My drugs have been changed

IN HIV/AIDS care and treatment, patient monitoring is very important. In many cases, it is better to be pro-active and prevent adverse effects of drugs instead of waiting for them to happen and then intervene.

Face HIV with Dr. Watiti

Dear Doctor,
My drugs were recently changed of late and it worries me. I had failed on Triomune and so was put on second line drugs (Alluvia, Tenofovir and Didanosine) when my CD4 count was just 6 cells/ml. Now it has risen to 360 cells/ml and I feel fine.

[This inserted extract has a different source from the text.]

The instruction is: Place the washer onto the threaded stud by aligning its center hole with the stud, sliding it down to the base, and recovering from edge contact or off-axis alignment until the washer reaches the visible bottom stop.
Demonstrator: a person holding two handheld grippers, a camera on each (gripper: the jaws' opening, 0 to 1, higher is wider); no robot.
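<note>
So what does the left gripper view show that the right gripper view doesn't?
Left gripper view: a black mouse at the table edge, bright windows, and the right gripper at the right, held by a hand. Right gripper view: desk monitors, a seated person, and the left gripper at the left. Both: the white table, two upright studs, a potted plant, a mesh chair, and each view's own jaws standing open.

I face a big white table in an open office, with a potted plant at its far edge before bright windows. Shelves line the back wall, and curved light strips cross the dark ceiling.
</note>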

However, my doctor says the drugs may hurt me in future and has put me on Alluvia, Lamivudine and Tenofovir. Am I safe?
Annet

Dear Annet,
In HIV/AIDS care and treatment, patient monitoring is very important. In many cases, it is better to be pro-active and prevent adverse effects of drugs instead of waiting for them to happen and then intervene.

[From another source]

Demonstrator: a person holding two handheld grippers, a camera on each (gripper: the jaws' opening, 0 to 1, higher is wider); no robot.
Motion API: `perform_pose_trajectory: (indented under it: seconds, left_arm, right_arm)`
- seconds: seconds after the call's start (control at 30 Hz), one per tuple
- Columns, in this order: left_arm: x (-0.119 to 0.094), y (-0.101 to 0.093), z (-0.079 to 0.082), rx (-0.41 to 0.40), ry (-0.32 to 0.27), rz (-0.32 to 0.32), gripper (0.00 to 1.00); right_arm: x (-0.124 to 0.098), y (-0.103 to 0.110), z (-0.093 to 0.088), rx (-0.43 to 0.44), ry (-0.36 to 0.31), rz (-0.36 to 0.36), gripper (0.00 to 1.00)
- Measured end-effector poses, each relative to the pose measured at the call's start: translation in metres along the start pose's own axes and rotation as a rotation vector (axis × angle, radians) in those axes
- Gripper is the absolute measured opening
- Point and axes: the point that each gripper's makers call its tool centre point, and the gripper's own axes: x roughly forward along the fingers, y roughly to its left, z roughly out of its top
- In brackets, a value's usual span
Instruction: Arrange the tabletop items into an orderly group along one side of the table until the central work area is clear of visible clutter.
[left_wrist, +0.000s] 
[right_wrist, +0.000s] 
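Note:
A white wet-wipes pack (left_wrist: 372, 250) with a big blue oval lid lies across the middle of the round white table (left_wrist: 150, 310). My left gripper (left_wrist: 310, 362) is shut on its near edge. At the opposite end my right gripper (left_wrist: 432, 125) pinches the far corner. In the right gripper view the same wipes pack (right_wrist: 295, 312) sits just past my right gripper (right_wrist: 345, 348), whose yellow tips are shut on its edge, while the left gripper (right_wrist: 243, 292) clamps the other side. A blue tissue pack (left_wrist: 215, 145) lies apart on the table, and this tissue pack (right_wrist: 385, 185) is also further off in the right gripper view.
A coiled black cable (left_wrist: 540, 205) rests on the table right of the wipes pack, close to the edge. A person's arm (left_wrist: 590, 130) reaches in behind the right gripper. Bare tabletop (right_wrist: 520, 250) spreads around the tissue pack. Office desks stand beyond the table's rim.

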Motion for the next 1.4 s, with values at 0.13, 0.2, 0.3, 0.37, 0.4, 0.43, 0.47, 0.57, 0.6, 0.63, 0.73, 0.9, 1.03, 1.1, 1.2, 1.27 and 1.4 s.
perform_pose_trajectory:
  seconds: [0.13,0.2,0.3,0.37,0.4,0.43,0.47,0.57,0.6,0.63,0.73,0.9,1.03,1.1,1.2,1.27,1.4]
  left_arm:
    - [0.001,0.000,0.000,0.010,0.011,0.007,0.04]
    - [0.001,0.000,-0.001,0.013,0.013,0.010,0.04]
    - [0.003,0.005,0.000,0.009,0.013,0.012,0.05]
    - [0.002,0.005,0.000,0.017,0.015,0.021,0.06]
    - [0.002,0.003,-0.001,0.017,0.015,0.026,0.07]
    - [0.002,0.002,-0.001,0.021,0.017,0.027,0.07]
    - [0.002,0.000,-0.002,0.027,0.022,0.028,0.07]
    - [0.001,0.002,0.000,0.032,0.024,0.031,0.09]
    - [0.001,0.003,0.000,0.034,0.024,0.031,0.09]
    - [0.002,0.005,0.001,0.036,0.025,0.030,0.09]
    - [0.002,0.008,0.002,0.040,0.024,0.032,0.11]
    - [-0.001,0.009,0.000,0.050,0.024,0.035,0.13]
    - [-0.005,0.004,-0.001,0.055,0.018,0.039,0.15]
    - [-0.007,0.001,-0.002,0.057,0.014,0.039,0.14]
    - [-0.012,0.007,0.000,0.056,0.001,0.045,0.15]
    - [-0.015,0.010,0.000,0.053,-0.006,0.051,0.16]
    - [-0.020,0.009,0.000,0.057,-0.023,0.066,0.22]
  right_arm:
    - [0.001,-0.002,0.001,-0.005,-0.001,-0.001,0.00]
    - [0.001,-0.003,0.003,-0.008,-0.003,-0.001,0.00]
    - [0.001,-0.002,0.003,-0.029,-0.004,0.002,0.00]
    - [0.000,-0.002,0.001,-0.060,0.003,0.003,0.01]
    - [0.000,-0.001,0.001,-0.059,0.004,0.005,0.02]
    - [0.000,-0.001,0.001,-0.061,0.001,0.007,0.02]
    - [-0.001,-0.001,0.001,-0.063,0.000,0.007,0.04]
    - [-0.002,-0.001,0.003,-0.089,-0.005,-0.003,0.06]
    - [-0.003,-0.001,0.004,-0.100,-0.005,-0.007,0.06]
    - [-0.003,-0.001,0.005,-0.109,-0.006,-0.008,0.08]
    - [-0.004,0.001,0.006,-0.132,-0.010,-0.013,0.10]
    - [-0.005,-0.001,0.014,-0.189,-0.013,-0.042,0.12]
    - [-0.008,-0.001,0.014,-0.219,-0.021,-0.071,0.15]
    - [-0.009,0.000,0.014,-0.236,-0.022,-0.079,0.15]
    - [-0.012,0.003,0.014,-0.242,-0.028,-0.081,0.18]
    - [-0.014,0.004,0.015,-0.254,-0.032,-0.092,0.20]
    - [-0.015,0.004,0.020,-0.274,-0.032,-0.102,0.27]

That is most likely why your doctor has changed your drug regimen when you are apparently doing well on it. There is now evidence that when Tenofovir and Didanosine are used together, they affect one’s CD4 cells adversely and start to reduce, making one vulnerable to attacks by opportunistic infections.

This may not have happened to you yet but now armed with this knowledge, your regimen must be changed.

However, care has to be taken when putting you on Lamivudine because the Triomune on which you failed also contains the same drug together with Nevirapine and Stavudine and you may be resistant to it.

You should, however, adhere to your new drugs well until the CD4 count is checked again in six months’ time to see if the new regimen is working well.